Они стояли возле общежития техникума. Почему-то Солмаз не предложила ему войти. Да Умид и не пошел бы — стеснялся: мимо них то и дело сновали девушки.
Солмаз сложила письмо.
— Спасибо, что приехал… — сказала она. Взглянула на дверь общежития, потом на прислоненный к стене мотоцикл, кажется, не узнала его…
Она глядела поверх головы Умида, глядела и улыбалась. И ему казалось, что улыбается она нехорошо, недобро, над ним смеется, над тем, что написала ей мать.
— Когда в деревню приедешь?
— Двадцатого последний экзамен.
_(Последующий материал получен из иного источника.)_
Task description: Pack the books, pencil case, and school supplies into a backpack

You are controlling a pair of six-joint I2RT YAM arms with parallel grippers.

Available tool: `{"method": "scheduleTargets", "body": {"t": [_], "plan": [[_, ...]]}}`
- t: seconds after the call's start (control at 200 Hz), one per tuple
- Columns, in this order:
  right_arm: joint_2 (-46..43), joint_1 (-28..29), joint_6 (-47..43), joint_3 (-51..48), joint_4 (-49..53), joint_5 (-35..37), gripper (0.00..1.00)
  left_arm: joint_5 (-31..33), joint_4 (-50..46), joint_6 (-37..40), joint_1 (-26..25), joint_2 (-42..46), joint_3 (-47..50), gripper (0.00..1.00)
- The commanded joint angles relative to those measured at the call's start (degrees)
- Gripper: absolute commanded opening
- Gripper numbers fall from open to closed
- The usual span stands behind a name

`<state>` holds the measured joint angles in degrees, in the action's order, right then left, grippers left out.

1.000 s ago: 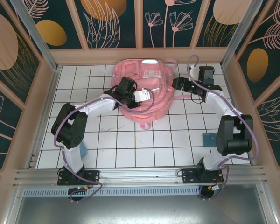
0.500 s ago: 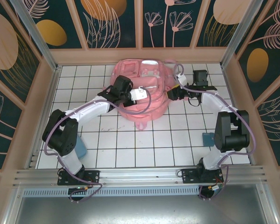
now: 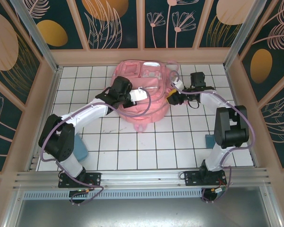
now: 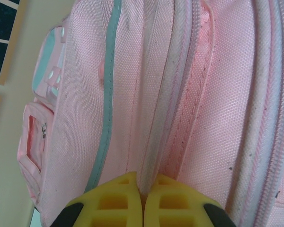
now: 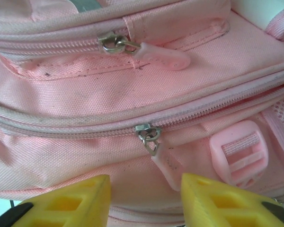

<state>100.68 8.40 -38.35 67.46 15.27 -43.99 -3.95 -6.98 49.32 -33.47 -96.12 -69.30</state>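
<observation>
The backpack (image 3: 143,97) is zipped closed; packing appears not begun. The left claw (image 4: 142,199) clamps its seam; the right claw (image 5: 144,189), jaws parted, straddles the zip pull (image 5: 163,165)

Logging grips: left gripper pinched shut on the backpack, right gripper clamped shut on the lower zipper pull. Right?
No: the right wrist view shows the right gripper open, fingers apart either side of the lower zipper pull. Left gripper pinched shut on the backpack stands.
</observation>
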Motion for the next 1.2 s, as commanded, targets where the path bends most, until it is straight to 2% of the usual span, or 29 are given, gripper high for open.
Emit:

Сегодня пятнадцатое. Через пять дней… Скажи отцу, чтоб прислал машину…
— Может, записку ему напишешь? Я подожду…
— Нет, так передай.
Солмаз опять взглянула на дверь общежития. Видно было, что ей не терпится уйти, но она стояла и улыбалась. Какая-то не ее была улыбка… Будто Солмаз достала ее из письма матери и напялила себе на лицо.
— Пири Патрона увел… Завезет куда-нибудь подальше и бросит… Чтобы дороги домой не нашел. Не найдет, пожалуй…
— Не найдет, — спокойно согласилась девушка.
И он понял, что Солмаз надоело стоять здесь, потому она и поспешила согласиться. Самое интересное, что Умид почувствовал вдруг: и ему тоже надоело, и почему-то ни капли не удивился.
— Ну, я поехал, — сказал он.
Солмаз кивнула.
— Передавай привет нашим!..
Усталость сковала тело, в тяжелой, словно налитой свинцом голове мелькали обрывки мыслей… Мотоцикл, два часа назад мчавшийся по этой дороге резво, как застоявшийся конь, сейчас натужно ревел, спотыкаясь на каждой рытвине. Может, от хриплого этого рева и болела так страшно голова…
За поворотом начался спуск. Умид убрал газ и облегченно вздохнул — кажется, мотоцикл шел почти бесшумно.
Далекий собачий вой донесся откуда-то справа, из зарослей ивняка.
Собака?.. Откуда она здесь?.. До деревни километров десять. А может, волк?.. Умид усмехнулся нелепости своей догадки — за всю его жизнь в этих местах не убили ни одного волка. Залаяла… Какой уж тут волк!..
И вдруг его словно током ударило — Патрон!..
Умид свел мотоцикл на обочину, прислонил к дереву и, раздвигая колючие кусты, пошел в темноту…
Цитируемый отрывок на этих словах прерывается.